In cases of forced immobility, such as hospitalization or long trips, it is advisable to move the legs frequently by flexing the ankles or pressing with the feet, as well as drinking plenty of water to stay hydrated. In a hospital setting, anticoagulants may be administered as a preventive measure.

What Doctor Treats Thrombophlebitis?

The specialties responsible for diagnosing and treating thrombophlebitis are hematology, angiology, and vascular surgery.

Diagnosis

The diagnosis of phlebitis and superficial vein thrombosis in the lower extremities is typically clinical, based on symptoms and physical examination, especially in patients with known risk factors. Additional tests may be required depending on the clinical context:

  • Venous Doppler ultrasound: This ultrasound imaging test evaluates blood flow in a specific area. It distinguishes between DVT and superficial thrombophlebitis. In patients with suspected thrombosis, an initial ultrasound is recommended to rule out deep vein thrombosis (DVT) and assess the location and extent of the clot.

Most patients with uncomplicated phlebitis do not require additional laboratory tests. If complications are suspected, a coagulation study, including a D-dimer test, may be conducted. An elevated D-dimer level indicates coagulation activation but does not necessarily confirm thrombosis.

Treatment

In most cases, thrombophlebitis resolves on its own.
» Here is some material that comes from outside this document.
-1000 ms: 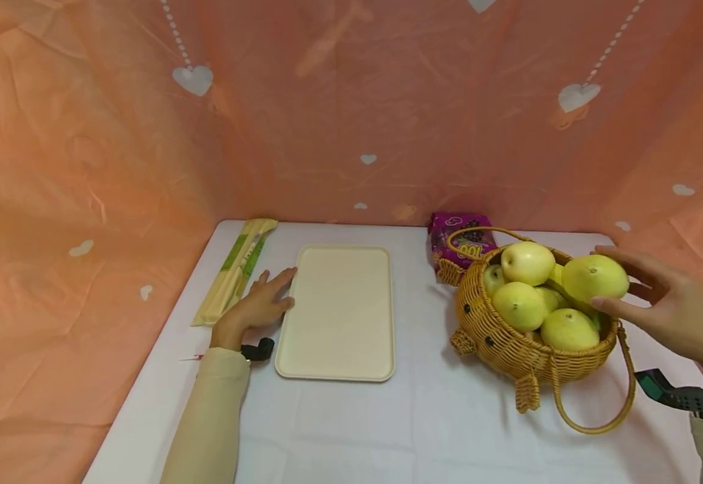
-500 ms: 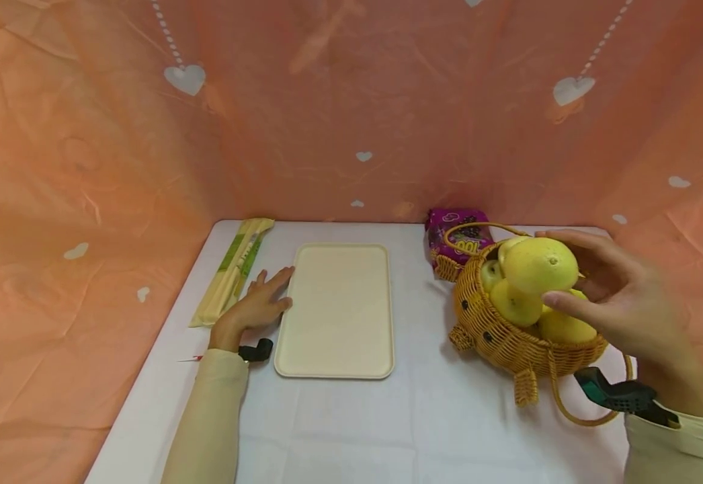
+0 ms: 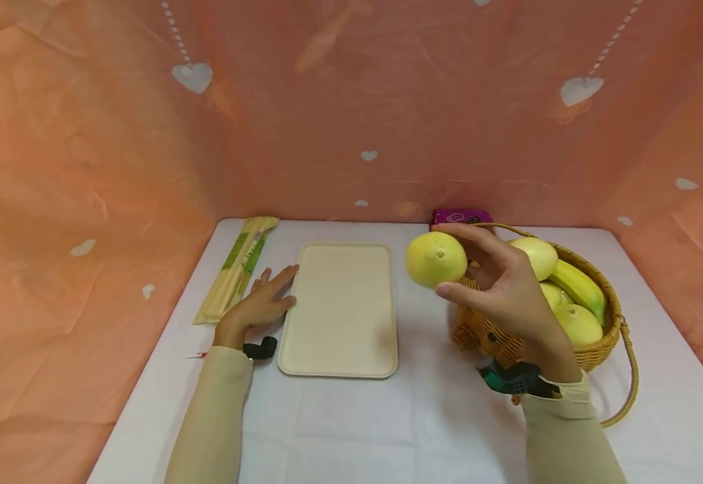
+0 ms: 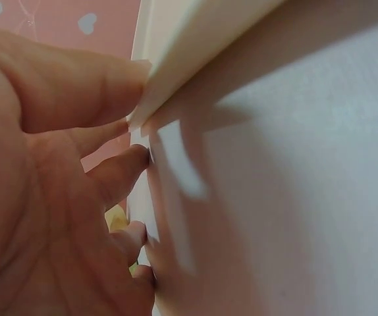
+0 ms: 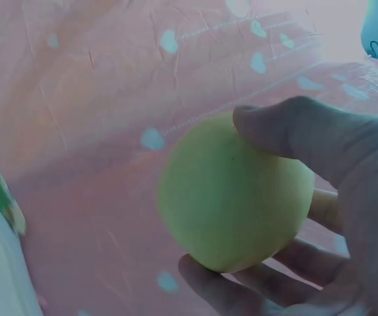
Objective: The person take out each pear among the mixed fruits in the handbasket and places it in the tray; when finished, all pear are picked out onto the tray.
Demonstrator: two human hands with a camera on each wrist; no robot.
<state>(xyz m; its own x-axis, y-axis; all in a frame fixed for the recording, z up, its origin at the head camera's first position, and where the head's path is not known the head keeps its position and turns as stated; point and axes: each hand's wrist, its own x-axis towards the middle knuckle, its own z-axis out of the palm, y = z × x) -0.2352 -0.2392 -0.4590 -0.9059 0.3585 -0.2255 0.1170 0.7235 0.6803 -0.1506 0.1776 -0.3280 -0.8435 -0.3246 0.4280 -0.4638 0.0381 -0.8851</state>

Treatment focuses on relieving symptoms, preventing clot progression, and reducing complication risks:

  • Applying heat to the affected area.
  • Taking nonsteroidal anti-inflammatory drugs (NSAIDs) to reduce swelling.
  • Using compression stockings to improve blood flow.
  • Varicose vein removal: Surgery may be performed to remove painful or recurrently thrombosed varicose veins.

A trained specialist should assess whether the patient is at high risk for thrombotic complications, DVT, or PE. If so, anticoagulant treatment is recommended.